Devia haver outros caminhos.”
Marshal Allen:
“Ele queria que tocasses o que não sabias.
De forma a que tivesses a cena da vibração do dia. Isso é o que eu sinto hoje, isto é o que eu quero expressar hoje, e aqui é onde expressas isso.
E aí, já não tens nada a que te agarrar.”

Em 1960 surge com Horace Tapscott, em Los Angeles, a Union of God’s Musicians and Artists Ascension, e com ela a Pan-Afrikan People Orchestra. Em concerto, Tapscott introduzia as suas canções dizendo “Aqui está outra que escreveram através de mim”, havendo um profundo sentimento que mesmo quando ele toca as suas próprias composições, ele toca música que pertence à comunidade.

Em 1965, surge com Muhal Richard Abrams, Kelan Phil Cohran, Jodie Christian e Steve McCall novo coletivo de músicos em Chicago. Mais tarde, conformar-se-ia na Association for the Advancement of Creative Musicians (A.A.C.M.).
“Esperamos criar uma atmosfera espontânea que seja única à nossa herança e do artista que performa. O nosso objetivo é universal no seu apelo, e é necessário para o avanço, desenvolvimento e compreensão da nova música.”
Mais de 50 anos depois, a A.A.C.M. ainda vive, renovando-se geração pós geração, na luta pela formação, promoção e defesa da nova música.

Chicago, 2017. Surge a Participatory Music Coallition.
“Mais do que entretenimento, a música participatória é aquela que é feita para coordenar pessoas, juntá-las em comunidade, orientá-las a um propósito comum. Reconhecemos a conjunção da música, dança, arte espiritualidade, ritual e cerimónia como os afluentes de tantas tradições de Grande Música Negra que fluíram desde o Sul de Chicago através dos Estados Unidos, e ao redor do mundo. Enquanto o séc.
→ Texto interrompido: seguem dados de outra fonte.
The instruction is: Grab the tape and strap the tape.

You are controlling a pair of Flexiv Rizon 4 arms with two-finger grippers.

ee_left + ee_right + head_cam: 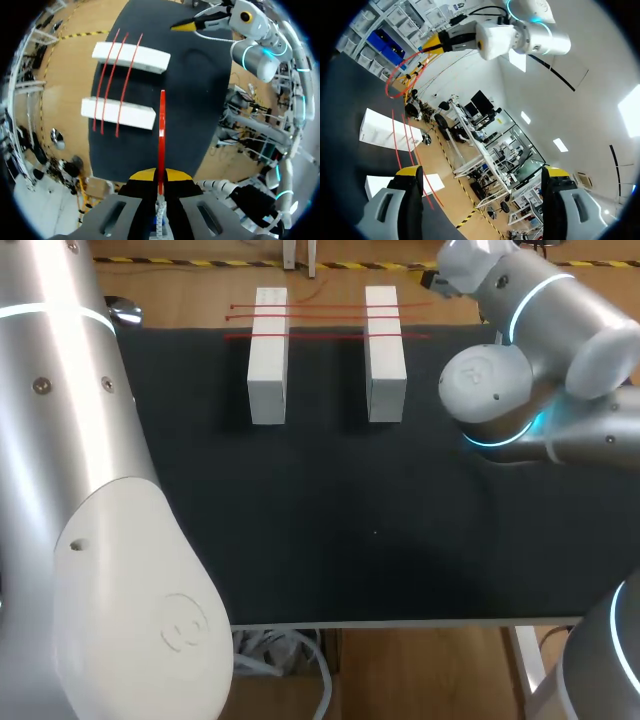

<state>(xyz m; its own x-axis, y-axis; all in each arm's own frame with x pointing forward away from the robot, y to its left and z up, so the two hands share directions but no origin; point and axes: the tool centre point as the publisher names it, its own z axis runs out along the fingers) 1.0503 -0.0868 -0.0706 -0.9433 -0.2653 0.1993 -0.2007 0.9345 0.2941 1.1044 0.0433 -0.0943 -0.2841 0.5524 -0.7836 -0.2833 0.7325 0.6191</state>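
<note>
My left gripper (160, 176) is shut on a red tape strap (162, 125), which stands edge-on and runs out ahead of its yellow tips. From the right wrist view the same strap forms a red loop (402, 75) hanging from the left gripper (425, 48), high above the mat. My right gripper (482, 172) is open wide with nothing between its fingers; it hovers over the mat's far right side (184, 25). Three more red straps (310, 310) lie across two white blocks (268, 355) (385, 350).
The black mat (350, 520) covers most of the table, with bare wood beyond its far edge. Both white blocks (131, 56) (118, 112) stand side by side at the back. My left arm's big links (90, 540) fill the head view's left side.
</note>
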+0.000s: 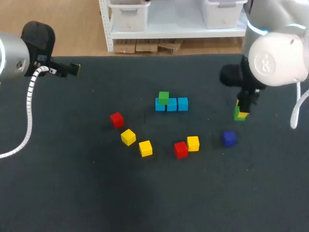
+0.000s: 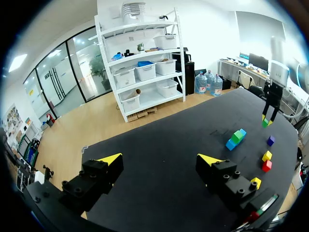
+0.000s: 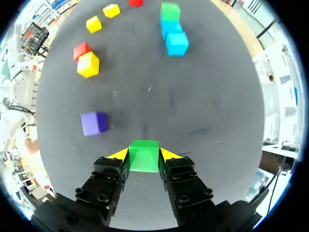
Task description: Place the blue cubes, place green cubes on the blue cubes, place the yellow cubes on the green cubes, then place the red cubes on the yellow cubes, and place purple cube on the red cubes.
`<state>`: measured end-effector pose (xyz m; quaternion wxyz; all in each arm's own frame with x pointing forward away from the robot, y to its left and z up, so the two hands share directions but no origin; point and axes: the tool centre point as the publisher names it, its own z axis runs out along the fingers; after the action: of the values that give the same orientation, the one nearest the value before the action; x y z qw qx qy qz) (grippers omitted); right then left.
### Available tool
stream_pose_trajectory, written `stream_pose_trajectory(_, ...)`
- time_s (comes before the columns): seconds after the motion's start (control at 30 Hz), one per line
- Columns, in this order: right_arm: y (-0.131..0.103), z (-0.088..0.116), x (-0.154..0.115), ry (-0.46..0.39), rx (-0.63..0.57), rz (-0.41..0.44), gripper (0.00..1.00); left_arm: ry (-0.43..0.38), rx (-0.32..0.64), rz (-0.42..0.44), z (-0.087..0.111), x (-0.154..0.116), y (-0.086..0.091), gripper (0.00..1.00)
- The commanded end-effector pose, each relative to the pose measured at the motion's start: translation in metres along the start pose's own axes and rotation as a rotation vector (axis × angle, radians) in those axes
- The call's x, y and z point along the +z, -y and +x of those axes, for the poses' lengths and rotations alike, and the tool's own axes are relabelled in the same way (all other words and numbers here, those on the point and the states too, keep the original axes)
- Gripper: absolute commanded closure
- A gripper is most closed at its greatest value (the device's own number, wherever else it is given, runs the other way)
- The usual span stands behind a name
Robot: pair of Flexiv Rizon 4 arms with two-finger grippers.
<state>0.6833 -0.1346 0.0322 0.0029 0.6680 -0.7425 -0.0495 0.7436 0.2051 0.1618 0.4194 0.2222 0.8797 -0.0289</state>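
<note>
Grasps the held green cube between the fingers of the right gripper, near the right edge of the table, toward its far side. Requires travel toward the left edge to reach the blue row at mid-table, nearer the far edge. Runs parallel to the far edge; seen along the right fingers, lies ahead, well apart, long axis pointing away, right-end blue cube closest. Carries the stacked green cube at the left end only. Probably calls for placement on the right-end or middle blue cube. Keeps the left gripper released, fingers wide, by the far left corner, well apart; favours the right arm.
</note>
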Motion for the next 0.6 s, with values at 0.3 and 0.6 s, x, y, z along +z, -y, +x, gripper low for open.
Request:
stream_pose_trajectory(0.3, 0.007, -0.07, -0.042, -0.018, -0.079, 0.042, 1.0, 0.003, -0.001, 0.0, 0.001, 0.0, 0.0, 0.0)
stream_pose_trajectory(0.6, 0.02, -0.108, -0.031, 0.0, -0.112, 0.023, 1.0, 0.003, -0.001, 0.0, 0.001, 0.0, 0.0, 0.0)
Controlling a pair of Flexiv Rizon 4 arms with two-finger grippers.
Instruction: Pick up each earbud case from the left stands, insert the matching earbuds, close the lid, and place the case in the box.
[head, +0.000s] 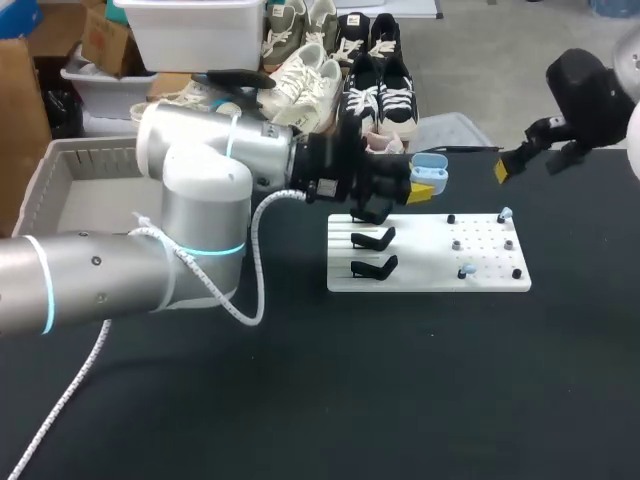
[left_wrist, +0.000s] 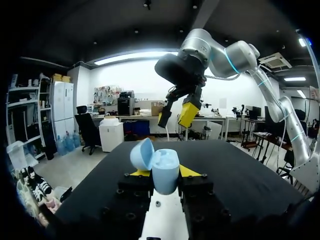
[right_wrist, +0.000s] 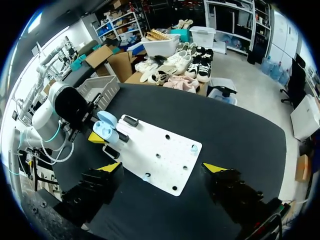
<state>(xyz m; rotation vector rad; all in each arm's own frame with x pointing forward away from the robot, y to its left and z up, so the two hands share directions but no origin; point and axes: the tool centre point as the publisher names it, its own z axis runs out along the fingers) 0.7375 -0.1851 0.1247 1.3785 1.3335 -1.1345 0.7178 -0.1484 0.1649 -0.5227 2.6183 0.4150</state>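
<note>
Left gripper (left_wrist: 165, 174) is clamping the light-blue case (left_wrist: 164, 165), lid open, over the white board's (head: 430, 272) far-left corner, above 2 black stands (head: 373, 238). Right gripper (right_wrist: 162, 169) is hanging open near the table's (head: 300, 400) far-right edge, well apart from the board.

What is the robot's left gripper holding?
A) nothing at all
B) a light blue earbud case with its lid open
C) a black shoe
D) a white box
B: the left gripper is shut on the light blue earbud case, and the case's lid is flipped open.
</note>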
XX viu o seu organismo vital gradualmente desmembrado pelas maquinarias da indústria de gravação e entretenimento, o nosso projeto é nutrir a integridade e completude da música enquanto a FORÇA DE CURA DO UNIVERSO.”

O Rádio Baldia #3 é dedicado a este legado de coletivo;
a estas terceiras vias em que a coletividade flui em direção a um outro mundo possível.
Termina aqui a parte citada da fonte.